Where the line with "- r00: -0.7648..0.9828" appears below, start writing out lines exactly, and finish with the line with "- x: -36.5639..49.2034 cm", which is included; write out nothing else.

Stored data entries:
§ §

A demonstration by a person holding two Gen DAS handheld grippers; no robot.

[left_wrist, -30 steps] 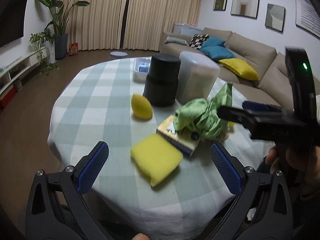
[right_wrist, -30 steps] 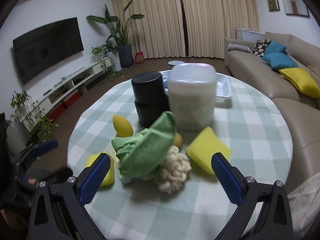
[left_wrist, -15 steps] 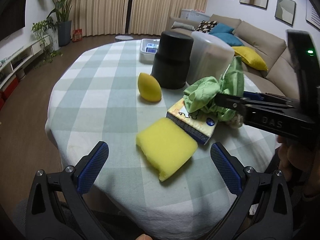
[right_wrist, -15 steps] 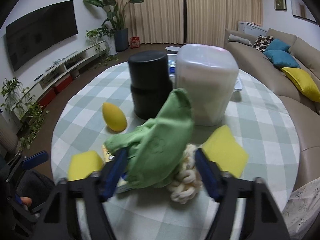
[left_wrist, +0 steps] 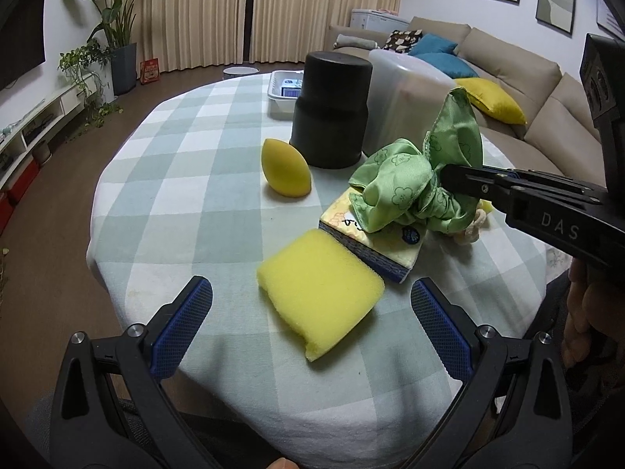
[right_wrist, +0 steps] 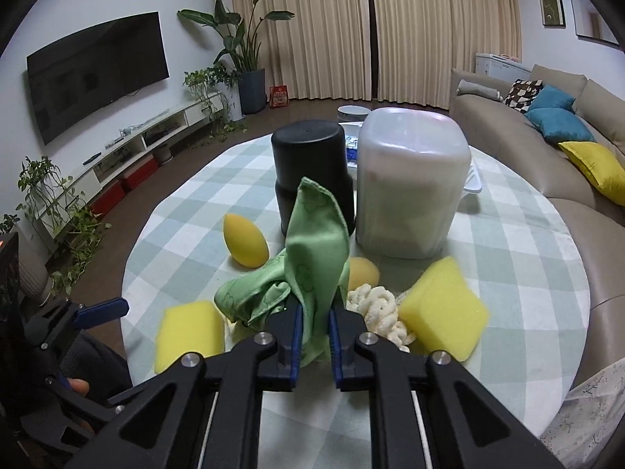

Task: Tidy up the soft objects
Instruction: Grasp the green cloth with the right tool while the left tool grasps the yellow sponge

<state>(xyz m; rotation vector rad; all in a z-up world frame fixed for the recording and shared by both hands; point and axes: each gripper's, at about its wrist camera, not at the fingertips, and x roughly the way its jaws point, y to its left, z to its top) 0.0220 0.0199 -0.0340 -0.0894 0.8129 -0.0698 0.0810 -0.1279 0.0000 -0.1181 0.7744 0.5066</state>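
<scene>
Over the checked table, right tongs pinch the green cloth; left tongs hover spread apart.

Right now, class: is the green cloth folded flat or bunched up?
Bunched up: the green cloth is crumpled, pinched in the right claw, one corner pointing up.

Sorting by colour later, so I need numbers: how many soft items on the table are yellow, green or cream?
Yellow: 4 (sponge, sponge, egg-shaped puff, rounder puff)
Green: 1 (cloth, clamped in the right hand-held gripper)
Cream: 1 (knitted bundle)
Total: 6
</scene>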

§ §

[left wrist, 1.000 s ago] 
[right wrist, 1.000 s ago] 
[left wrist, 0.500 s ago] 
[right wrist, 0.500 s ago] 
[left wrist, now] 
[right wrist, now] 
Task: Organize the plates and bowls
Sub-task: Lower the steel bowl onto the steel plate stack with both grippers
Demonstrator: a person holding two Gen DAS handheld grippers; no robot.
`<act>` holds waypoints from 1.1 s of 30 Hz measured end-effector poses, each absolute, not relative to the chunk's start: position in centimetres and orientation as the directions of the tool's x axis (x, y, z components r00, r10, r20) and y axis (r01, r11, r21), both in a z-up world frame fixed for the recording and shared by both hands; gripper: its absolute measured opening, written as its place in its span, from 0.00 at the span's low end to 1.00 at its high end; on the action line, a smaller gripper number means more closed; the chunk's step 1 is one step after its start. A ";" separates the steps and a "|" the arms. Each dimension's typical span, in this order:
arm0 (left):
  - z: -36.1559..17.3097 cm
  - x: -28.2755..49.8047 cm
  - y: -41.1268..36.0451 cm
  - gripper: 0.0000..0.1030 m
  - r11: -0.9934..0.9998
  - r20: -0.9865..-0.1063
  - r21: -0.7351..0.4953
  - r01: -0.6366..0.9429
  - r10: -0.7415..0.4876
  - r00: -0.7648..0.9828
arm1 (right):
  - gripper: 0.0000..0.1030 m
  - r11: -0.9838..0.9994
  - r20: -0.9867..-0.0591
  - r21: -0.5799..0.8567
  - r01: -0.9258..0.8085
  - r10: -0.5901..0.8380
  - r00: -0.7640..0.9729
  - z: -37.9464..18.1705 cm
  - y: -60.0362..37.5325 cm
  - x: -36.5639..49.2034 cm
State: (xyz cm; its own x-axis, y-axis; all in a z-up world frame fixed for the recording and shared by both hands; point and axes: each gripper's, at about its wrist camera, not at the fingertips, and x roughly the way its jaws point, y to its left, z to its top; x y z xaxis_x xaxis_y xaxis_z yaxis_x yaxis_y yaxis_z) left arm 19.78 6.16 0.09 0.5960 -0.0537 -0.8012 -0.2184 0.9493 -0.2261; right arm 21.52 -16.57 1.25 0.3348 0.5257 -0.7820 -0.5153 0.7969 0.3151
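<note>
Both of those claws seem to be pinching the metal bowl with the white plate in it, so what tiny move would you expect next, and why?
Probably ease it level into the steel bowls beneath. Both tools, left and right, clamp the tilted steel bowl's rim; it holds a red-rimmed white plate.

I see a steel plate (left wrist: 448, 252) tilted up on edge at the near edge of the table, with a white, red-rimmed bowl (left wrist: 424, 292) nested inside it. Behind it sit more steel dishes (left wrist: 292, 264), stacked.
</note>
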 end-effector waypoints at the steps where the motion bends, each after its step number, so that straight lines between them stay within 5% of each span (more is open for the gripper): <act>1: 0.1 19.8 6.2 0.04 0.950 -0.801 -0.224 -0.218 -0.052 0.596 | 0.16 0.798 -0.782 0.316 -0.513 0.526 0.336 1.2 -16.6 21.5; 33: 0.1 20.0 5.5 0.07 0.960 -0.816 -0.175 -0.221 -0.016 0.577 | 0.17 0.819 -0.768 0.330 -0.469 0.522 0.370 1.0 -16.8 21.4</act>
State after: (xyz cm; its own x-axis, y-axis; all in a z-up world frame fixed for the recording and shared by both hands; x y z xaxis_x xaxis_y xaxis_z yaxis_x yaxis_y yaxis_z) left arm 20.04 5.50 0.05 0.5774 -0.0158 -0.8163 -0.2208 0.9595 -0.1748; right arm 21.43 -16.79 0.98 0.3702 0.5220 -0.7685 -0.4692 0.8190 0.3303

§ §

**YOUR RESPONSE**
  - r00: -0.7648..0.9828
arm1 (right):
  - gripper: 0.0000..0.1030 m
  - r11: -0.9838..0.9994
  - r20: -0.9867..-0.0591
  - r21: -0.5799..0.8567
  - r01: -0.9258..0.8085
  - r10: -0.5901..0.8380
  - r00: -0.7640..0.9729
  - z: -37.9464..18.1705 cm
  - y: -60.0362..37.5325 cm
  - x: -36.5639..49.2034 cm

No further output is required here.